Gather all lines in the records below that include the word "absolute".

*** Records for this task Section Begins ***

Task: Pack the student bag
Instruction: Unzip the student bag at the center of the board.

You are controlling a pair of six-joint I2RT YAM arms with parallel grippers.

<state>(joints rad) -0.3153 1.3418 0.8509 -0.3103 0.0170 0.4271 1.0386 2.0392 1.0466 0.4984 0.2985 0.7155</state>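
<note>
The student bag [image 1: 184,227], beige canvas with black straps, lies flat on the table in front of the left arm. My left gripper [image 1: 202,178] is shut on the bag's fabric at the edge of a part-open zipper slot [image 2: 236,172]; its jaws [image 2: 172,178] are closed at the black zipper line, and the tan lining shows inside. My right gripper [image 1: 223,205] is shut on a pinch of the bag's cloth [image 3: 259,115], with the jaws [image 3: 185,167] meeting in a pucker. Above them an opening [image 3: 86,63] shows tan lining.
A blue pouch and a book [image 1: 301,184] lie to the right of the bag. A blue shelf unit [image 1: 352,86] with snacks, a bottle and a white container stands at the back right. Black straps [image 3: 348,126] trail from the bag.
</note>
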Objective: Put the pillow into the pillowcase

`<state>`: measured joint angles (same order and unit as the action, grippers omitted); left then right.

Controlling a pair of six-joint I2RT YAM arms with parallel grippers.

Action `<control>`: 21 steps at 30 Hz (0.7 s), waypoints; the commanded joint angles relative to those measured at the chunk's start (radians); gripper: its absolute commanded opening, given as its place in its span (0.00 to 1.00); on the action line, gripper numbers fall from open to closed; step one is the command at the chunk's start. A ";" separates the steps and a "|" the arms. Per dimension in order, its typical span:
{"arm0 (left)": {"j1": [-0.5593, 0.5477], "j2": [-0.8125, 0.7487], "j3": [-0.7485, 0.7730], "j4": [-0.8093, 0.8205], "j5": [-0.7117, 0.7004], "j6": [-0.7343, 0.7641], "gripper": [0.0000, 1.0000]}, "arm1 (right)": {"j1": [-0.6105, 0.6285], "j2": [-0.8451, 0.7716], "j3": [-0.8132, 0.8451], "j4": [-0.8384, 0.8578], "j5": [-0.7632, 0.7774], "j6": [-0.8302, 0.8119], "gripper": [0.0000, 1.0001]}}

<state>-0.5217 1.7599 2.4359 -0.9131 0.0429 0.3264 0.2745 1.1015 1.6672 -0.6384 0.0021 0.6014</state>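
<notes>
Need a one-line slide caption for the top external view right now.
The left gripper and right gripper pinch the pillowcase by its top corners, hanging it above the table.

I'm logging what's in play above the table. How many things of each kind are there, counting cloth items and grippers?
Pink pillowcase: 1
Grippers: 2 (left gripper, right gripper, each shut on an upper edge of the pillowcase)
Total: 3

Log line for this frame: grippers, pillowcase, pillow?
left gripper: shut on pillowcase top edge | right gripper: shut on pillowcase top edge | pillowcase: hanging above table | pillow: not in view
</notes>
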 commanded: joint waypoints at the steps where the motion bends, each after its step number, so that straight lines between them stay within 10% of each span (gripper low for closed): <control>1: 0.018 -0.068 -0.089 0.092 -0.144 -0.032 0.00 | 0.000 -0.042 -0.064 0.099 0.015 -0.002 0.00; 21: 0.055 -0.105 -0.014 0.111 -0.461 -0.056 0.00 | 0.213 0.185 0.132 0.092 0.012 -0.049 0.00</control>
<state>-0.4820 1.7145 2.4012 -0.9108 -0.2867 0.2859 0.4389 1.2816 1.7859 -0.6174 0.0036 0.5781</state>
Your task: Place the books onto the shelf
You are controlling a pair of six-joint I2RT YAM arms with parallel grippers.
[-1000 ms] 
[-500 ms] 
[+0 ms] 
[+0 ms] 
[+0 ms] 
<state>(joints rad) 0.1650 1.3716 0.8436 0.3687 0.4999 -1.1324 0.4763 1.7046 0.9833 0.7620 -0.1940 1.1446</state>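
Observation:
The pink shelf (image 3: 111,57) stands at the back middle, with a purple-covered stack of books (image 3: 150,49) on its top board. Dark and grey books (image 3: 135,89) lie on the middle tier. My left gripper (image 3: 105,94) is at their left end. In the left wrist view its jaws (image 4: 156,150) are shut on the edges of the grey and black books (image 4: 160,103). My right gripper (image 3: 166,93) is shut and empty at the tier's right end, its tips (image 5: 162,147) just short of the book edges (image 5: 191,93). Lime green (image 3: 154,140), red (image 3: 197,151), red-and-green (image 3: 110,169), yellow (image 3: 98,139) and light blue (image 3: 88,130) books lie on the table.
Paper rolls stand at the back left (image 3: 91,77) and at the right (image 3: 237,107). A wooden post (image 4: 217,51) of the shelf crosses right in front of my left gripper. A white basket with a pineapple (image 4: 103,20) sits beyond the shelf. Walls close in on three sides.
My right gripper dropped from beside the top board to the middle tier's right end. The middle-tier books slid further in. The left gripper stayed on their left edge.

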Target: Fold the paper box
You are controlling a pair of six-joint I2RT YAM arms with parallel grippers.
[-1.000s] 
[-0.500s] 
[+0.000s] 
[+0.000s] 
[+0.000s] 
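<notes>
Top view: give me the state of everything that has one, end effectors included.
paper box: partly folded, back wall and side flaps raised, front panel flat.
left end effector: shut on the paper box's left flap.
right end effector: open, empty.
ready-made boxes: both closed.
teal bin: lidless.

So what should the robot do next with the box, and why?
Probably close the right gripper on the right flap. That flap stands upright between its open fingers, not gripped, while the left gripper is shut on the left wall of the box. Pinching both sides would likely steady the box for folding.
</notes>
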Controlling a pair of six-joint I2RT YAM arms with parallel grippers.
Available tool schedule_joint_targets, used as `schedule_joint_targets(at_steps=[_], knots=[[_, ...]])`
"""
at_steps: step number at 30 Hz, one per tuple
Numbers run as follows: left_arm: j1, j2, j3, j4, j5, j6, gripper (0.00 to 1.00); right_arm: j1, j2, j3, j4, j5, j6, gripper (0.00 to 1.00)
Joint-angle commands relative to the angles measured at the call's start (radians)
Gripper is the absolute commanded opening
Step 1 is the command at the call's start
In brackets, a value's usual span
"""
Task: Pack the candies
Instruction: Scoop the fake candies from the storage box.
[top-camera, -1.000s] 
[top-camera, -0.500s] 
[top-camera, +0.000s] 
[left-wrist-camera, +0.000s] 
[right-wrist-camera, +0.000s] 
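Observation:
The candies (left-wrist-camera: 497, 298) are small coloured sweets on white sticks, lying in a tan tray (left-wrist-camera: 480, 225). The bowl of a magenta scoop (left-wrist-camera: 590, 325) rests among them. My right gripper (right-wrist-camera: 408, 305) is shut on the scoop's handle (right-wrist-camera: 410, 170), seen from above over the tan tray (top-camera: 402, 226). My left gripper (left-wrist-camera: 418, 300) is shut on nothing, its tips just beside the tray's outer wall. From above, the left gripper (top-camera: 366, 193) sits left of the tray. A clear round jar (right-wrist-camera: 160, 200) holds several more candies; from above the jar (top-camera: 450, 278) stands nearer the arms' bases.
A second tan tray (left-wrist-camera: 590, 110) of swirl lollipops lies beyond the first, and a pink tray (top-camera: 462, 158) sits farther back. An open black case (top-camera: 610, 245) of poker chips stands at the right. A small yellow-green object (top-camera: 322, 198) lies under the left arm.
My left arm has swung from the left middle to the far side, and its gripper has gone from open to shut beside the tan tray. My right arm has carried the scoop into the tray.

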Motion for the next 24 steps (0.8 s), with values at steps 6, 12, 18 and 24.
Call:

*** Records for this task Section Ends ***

• _Answer box_:
Action `<control>`: 21 steps at 30 Hz (0.7 s), waypoints; the commanded joint angles relative to those measured at the chunk's start (radians); gripper: its absolute commanded opening, given as its place in its span (0.00 to 1.00); on the action line, gripper numbers fall from open to closed; step one is the command at the chunk's start. A ";" separates the steps and a "|" the arms. Per dimension in order, its typical span:
Gripper is the absolute commanded opening

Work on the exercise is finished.